RMB has incorporated a ranking that encompasses both the hard- and soft-infrastructure qualities for 53 African countries. The top ten best-performing African economies are a mix between the island economies, southern Africa and North Africa.
Where to Invest in Africa examines hard infrastructure in relation to its deficits, challenges and projects – current and future. “Over the last decade, we’ve seen infrastructure-development emphasis shifting from ICT to electricity generation and road-infrastructure improvements,” says Fauconnier. “This trend will continue over the medium term, as poor roads and unavailable or irregular electricity supply prove costly to operations.” When assessing the overall quality of hard infrastructure in Africa, Seychelles dominated the rankings, with its high-quality tourism infrastructure and strong ICT capabilities. North and southern Africa also featured highly –not surprising, since they’re home to some of Africa’s biggest, most diversified economies. According to the publication, common to the ten lowest-ranked countries is that they’re mostly fragile states, involved in conflict.

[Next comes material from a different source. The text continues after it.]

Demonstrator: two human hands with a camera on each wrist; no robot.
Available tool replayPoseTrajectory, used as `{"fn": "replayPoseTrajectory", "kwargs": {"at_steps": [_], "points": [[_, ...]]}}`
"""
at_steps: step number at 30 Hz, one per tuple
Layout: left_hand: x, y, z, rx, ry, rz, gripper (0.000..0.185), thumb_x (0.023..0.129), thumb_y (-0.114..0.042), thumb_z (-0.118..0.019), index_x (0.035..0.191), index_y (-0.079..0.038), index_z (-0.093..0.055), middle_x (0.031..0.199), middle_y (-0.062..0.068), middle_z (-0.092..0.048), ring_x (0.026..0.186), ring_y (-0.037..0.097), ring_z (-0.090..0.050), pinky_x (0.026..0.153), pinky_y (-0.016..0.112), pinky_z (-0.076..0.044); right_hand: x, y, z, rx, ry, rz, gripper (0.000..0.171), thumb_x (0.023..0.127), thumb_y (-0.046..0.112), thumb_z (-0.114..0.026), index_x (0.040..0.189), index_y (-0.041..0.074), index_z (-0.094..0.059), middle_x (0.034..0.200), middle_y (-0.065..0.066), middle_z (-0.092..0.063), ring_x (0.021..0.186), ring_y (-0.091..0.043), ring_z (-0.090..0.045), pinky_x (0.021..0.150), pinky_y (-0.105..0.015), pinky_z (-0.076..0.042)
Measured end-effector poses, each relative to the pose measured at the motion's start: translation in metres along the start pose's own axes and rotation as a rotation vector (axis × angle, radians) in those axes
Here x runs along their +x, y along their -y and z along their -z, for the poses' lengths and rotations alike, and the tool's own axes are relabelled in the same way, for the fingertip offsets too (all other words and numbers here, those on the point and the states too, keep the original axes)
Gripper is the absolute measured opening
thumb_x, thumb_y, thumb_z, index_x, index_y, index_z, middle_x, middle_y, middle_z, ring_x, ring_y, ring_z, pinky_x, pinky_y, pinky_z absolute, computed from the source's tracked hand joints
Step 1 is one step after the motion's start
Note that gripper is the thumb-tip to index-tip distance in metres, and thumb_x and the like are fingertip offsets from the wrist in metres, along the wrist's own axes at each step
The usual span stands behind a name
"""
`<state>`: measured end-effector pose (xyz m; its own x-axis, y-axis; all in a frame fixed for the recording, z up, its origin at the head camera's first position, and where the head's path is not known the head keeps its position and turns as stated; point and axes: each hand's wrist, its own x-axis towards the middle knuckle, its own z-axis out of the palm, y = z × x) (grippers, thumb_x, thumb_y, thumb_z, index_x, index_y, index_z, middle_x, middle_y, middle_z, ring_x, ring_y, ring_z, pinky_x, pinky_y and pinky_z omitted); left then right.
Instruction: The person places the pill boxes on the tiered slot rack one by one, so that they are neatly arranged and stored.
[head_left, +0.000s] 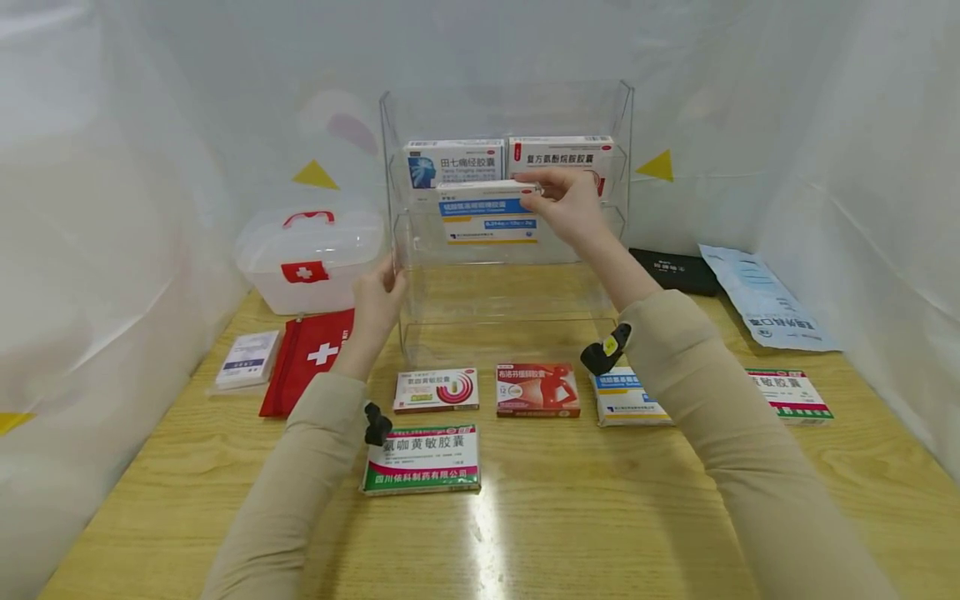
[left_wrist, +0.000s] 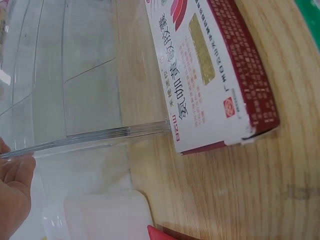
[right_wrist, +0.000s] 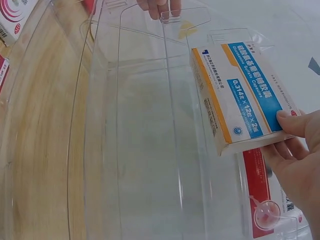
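Note:
My right hand (head_left: 570,208) pinches the right end of a white medicine box with a blue band (head_left: 487,218), thumb on its front face. In the right wrist view the box (right_wrist: 240,95) is tilted, over the middle tiers of a clear tiered rack (head_left: 506,292). Two medicine boxes stand on the rack's upper tier: one with a blue head picture (head_left: 453,162), the other white with red (head_left: 562,154), partly hidden behind my right hand. My left hand (head_left: 378,300) grips the rack's left side edge; the left wrist view shows its fingers (left_wrist: 17,175) at the clear panel.
Before the rack lie a pink-ringed box (head_left: 435,390), a red box (head_left: 537,390), a blue-white box (head_left: 630,400) and green-edged boxes (head_left: 422,460). To the left are a white first-aid case (head_left: 315,250), a red pouch (head_left: 300,375) and a small white pack (head_left: 247,360); rightward, a black pouch (head_left: 675,271) and a mask packet (head_left: 768,300).

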<state>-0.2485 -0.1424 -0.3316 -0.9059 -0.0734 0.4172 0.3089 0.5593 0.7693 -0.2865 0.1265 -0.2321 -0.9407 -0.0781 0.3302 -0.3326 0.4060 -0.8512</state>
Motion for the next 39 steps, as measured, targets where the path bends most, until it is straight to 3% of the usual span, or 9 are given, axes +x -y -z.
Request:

Hard infrastructure, core to growth, is essential for boosting economic growth levels. But it’s soft infrastructure that’s key when it comes to the quality of economic growth – or inclusive growth – and therefore essential to overall growth. “Sadly, infrastructure build hasn’t catered sufficiently for soft-infrastructure development, implying that the economic-growth benefits haven’t filtered through to most Africans, says Fauconnier, “Promises to improve soft infrastructure are used in election campaigning. But promises don’t always translate into implementation. The politicised nature of soft infrastructure and insufficient financing are major challenges in this space.” In Africa, the quality of services is difficult to measure. But taking specific human-development data (life expectancy, education, income) into consideration, one can, at least, see where they’re lacking. The North African, southern African and island economies dominate the higher rankings here, as they’re the most developed, with stronger institutions and policies in place than the rest of the continent.

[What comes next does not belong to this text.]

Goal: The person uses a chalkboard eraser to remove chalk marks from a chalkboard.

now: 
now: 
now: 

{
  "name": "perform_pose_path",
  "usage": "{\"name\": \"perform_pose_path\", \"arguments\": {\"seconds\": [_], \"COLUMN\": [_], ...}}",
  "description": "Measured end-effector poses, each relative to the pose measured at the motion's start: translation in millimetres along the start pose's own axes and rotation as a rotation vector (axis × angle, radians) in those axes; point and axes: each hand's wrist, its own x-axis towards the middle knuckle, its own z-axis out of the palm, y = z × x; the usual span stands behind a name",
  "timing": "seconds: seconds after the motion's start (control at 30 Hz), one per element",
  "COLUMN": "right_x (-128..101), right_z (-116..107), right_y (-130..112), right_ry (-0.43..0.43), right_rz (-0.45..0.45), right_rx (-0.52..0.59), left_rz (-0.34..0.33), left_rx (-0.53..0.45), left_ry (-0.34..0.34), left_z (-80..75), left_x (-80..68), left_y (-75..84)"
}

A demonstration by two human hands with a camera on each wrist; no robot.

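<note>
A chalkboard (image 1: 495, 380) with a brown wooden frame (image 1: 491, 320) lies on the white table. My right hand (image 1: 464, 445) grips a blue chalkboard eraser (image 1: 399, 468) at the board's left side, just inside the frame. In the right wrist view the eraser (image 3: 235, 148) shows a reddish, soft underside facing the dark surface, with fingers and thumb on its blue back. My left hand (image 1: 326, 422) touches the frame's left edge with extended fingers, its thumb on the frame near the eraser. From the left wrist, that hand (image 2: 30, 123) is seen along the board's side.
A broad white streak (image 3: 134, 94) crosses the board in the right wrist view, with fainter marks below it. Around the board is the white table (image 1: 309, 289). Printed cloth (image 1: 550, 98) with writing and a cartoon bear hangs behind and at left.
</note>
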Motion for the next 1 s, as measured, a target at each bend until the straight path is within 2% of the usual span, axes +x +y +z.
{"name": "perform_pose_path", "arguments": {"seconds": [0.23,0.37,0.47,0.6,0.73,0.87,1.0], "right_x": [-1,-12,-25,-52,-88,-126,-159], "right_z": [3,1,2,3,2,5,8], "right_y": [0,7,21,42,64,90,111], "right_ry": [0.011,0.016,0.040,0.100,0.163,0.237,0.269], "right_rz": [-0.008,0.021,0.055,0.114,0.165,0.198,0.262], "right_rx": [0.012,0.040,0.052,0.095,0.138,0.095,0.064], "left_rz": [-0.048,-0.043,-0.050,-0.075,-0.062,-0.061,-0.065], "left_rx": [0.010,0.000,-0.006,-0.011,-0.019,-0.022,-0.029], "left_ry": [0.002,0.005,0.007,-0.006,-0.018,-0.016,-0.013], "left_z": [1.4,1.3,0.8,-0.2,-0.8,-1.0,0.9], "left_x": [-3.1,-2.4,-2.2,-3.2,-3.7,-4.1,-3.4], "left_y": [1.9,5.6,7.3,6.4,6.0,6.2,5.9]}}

“Closing the infrastructure gap in Africa is a mammoth task,” states Fauconnier, “But it must be taken on. And it must be addressed by both the public and private sectors.” In Africa, 90% of the projects underway are financed by public revenue through central governments or municipalities, the remainder, privately. According to the data, construction accounts for 83% of all ongoing projects being funded by the private sector, while the same sector draws just 12% of public investment. Governments, on the other hand, lean towards transport and energy-related projects, which together account for 84% of public investment and 13% of private investment. Nigeria, Ethiopia and Egypt (in that order) stand out as the three countries with the most publicly-funded infrastructure developments in Africa. Private funders show similar country preferences as their public counterparts, the notable exception being South Africa, the third-highest country by number of projects.